Beginning at the line that includes "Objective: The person", print each remaining line of the data word for word. Output nothing else.

········

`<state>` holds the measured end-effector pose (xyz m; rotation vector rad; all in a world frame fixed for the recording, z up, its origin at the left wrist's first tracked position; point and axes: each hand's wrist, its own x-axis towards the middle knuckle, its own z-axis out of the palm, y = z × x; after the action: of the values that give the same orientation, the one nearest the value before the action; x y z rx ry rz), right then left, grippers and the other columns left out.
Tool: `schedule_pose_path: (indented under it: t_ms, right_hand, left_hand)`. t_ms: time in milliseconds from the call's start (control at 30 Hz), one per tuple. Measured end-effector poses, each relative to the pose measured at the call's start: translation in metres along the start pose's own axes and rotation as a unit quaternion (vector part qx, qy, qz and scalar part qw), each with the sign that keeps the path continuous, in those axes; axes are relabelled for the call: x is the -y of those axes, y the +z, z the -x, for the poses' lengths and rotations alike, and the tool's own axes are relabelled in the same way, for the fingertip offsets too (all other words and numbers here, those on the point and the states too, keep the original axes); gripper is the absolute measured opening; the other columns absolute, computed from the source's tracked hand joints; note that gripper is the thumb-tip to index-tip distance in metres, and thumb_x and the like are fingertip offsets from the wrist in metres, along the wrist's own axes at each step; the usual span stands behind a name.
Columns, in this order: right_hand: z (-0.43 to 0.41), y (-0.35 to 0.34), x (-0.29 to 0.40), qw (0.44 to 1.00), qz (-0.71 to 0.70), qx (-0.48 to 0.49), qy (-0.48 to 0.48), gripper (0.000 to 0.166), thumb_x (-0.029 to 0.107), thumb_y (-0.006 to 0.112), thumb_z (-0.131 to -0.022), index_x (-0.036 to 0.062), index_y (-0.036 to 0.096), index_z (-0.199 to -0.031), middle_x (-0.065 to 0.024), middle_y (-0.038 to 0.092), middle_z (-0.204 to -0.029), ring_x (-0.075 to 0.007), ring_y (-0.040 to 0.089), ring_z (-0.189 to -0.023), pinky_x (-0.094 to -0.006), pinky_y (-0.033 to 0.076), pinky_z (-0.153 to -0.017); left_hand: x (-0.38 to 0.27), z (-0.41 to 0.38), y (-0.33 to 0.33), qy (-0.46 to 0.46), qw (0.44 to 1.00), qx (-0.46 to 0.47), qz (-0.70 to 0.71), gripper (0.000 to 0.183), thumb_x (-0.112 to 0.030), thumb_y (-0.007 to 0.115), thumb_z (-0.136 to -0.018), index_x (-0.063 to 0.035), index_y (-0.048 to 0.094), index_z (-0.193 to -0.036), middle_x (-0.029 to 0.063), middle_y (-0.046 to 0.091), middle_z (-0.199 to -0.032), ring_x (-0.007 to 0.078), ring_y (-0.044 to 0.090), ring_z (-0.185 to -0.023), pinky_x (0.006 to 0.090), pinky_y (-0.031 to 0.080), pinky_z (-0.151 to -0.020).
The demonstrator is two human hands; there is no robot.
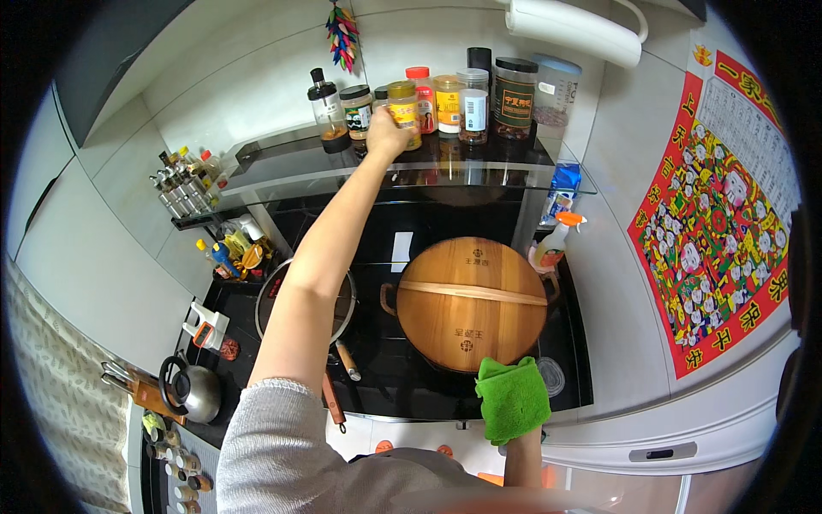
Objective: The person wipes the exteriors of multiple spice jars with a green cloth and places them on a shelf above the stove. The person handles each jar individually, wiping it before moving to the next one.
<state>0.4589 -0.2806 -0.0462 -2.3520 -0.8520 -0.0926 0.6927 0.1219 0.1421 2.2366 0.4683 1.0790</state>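
Note:
On the glass shelf above the stove, my left hand [387, 136] is wrapped around a jar with a yellow label and a dull yellow lid [403, 106]. A dark-lidded jar with a green label [357, 112] stands just left of it, and a red-lidded jar [421, 96] is close behind on the right. My right hand is hidden under a green microfiber cloth [514, 399], which it holds at the front edge of a round wooden lid [472, 321]. That lid covers a wide pan with side handles [388, 299].
A glass-lidded pan [343, 308] sits on the left burner, its handle toward me. A kettle [198, 392] and a knife block [153, 397] stand farther left. Bottles [234, 247] crowd the left corner. An orange-topped spray bottle [553, 245] stands right of the wooden lid.

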Motion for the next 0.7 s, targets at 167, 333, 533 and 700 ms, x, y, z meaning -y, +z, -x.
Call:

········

### [Answer to this task]
Objective: The person wipes the exteriors of multiple spice jars with a green cloth and places them on a shelf above the stove. The person handles each jar individually, wiping it before moving to the next one.
<state>0.4589 -0.2806 -0.0462 -2.3520 -0.8520 -0.0926 0.6927 0.1219 0.1421 2.2366 0.4683 1.0790</state>
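Note:
On the glass shelf above the stove, my left hand [387, 136] is wrapped around a jar with a yellow label and a dull yellow lid [403, 106]. A dark-lidded jar with a green label [357, 112] stands just left of it, and a red-lidded jar [421, 96] is close behind on the right. My right hand is hidden under a green microfiber cloth [514, 399], which it holds at the front edge of a round wooden lid [472, 321]. That lid covers a wide pan with side handles [388, 299].
A glass-lidded pan [343, 308] sits on the left burner, its handle toward me. A kettle [198, 392] and a knife block [153, 397] stand farther left. Bottles [234, 247] crowd the left corner. An orange-topped spray bottle [553, 245] stands right of the wooden lid.
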
Motion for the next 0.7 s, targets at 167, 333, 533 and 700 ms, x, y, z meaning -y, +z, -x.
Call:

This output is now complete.